- Problem requirements
From the first line to the last, copy the material word for word; pictures stay out.

- Exercise data
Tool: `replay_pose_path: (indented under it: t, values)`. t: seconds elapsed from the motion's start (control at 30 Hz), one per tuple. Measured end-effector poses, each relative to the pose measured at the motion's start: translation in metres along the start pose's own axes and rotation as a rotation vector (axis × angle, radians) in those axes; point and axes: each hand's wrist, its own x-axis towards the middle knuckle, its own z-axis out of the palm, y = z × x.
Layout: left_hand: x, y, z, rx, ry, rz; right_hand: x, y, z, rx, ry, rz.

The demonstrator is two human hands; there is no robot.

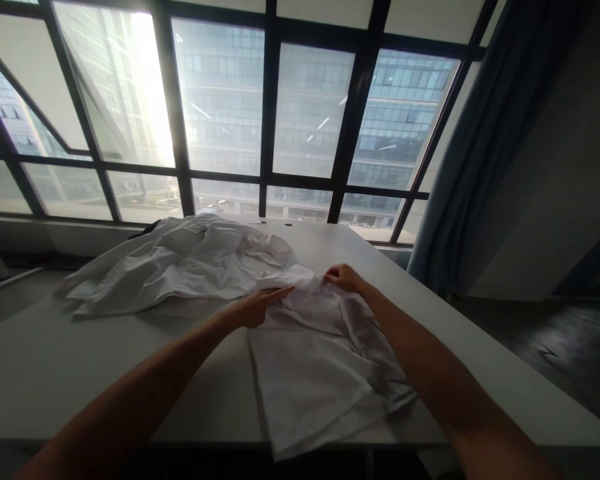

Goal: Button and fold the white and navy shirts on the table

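Observation:
A white shirt (310, 363) lies rumpled on the white table (205, 390), its lower edge hanging a little over the near side. At its far end is the bunched collar area (300, 275). My left hand (263, 307) grips the cloth at the left of this part, with a finger stretched along the fabric. On the other side, my right hand (343, 277) pinches the edge of the cloth between curled fingers. The fingertips of both hands are partly hidden by folds.
Beyond my left hand, another white garment (180, 260) lies spread in loose folds. Two dark round spots, one a small disc (289, 225), show at the table's far end. Black-framed windows (307, 110) stand behind, with a blue curtain (460, 173) on the right.

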Motion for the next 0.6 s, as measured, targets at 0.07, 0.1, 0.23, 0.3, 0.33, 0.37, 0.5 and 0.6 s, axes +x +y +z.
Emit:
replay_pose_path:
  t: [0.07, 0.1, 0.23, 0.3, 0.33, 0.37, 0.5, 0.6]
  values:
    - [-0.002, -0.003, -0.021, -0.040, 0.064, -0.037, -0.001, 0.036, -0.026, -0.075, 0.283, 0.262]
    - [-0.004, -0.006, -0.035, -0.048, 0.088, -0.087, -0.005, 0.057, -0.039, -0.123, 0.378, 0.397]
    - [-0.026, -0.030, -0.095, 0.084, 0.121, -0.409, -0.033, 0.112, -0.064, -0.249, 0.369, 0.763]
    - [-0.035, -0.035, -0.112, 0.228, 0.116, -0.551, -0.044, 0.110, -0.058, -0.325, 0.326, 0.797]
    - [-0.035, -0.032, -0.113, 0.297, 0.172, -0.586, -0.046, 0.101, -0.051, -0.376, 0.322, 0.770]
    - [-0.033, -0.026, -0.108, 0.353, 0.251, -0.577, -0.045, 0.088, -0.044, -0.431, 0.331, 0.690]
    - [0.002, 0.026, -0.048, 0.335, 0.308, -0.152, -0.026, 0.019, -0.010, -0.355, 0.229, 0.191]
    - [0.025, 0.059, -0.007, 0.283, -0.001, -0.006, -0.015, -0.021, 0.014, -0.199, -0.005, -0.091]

- Task response
Tool: `replay_pose_path: (indented under it: t, values)`. t: seconds elapsed from the motion's start (control at 30 Hz), one per tuple. Measured end-effector poses, each relative to the pose measured at the motion's start: translation in metres along the start pose's own axes and rotation as a rotation vector (axis × angle, radians) in those axes; point and axes: each hand's wrist, its own x-axis towards the middle knuckle, its own z-axis out of the palm, y = z × x.
Layout: left_hand: x, y, z, rx, ry, rz; right_hand: x, y, z, rx, ry, rz.

The demonstrator is two human hands; there is no robot.


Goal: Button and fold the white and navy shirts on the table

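Observation:
A white shirt (310, 363) lies rumpled on the white table (205, 390), its lower edge hanging a little over the near side. At its far end is the bunched collar area (300, 275). My left hand (263, 307) grips the cloth at the left of this part, with a finger stretched along the fabric. On the other side, my right hand (343, 277) pinches the edge of the cloth between curled fingers. The fingertips of both hands are partly hidden by folds.
Beyond my left hand, another white garment (180, 260) lies spread in loose folds. Two dark round spots, one a small disc (289, 225), show at the table's far end. Black-framed windows (307, 110) stand behind, with a blue curtain (460, 173) on the right.
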
Motion for the next 0.6 s, as measured, targets at 0.07, 0.1, 0.23, 0.3, 0.33, 0.37, 0.5 and 0.6 s, axes +x +y +z.
Emit:
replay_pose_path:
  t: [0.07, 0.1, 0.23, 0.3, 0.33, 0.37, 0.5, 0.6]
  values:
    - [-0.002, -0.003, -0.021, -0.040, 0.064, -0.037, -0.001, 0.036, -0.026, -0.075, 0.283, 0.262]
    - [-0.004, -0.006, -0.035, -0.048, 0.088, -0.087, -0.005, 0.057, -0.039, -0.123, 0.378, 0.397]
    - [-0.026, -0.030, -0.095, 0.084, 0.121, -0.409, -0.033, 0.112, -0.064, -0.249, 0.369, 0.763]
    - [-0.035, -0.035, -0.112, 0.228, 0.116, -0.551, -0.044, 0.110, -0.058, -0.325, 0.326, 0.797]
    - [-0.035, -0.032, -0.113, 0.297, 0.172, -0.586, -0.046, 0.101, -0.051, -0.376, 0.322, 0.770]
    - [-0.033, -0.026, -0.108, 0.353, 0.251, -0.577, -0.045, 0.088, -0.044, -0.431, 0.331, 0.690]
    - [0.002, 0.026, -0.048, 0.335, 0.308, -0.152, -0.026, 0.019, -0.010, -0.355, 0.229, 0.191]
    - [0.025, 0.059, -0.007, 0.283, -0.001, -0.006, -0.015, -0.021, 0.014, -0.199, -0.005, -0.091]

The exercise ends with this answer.